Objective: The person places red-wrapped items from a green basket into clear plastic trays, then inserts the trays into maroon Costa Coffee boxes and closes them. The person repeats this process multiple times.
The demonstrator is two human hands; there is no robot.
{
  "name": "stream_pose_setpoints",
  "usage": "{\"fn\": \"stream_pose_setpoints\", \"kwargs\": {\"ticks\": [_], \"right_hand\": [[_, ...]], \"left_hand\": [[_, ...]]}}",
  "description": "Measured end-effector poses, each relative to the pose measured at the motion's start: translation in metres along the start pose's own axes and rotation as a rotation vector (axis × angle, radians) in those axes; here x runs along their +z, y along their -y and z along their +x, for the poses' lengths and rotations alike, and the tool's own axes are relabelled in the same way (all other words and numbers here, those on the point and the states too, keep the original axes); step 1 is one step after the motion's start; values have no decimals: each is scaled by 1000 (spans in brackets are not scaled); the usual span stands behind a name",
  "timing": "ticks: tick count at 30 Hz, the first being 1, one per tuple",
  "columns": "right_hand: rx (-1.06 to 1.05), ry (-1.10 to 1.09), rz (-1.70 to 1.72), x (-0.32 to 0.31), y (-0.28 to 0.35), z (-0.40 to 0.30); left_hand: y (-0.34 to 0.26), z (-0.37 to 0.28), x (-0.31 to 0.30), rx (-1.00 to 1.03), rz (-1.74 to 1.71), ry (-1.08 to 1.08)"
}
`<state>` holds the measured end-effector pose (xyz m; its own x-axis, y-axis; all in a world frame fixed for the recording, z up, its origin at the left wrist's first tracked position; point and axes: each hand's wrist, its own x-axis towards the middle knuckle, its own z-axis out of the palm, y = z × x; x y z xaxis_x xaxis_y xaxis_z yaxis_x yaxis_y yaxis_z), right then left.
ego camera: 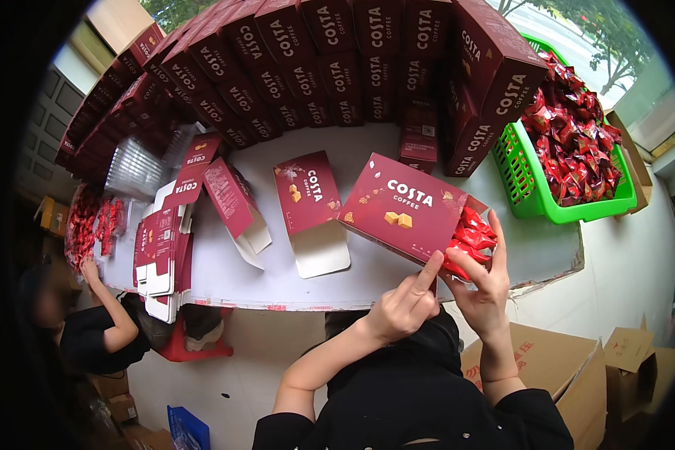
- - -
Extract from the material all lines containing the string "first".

■ **Response**:
  "timing": "ticks: tick count at 30 Hz, the first being 1, one per tuple",
`<state>` holds the measured end-effector pose (xyz m; its own x-axis, y-axis; all in a world frame fixed for the recording, z up, its origin at the left wrist's first tracked position; point and axes: each hand's wrist, its own x-axis towards the middle knuckle, its own z-axis out of the palm, y = z × x; x y z xaxis_x xaxis_y xaxis_z yaxis_x yaxis_y yaxis_z), right then left.

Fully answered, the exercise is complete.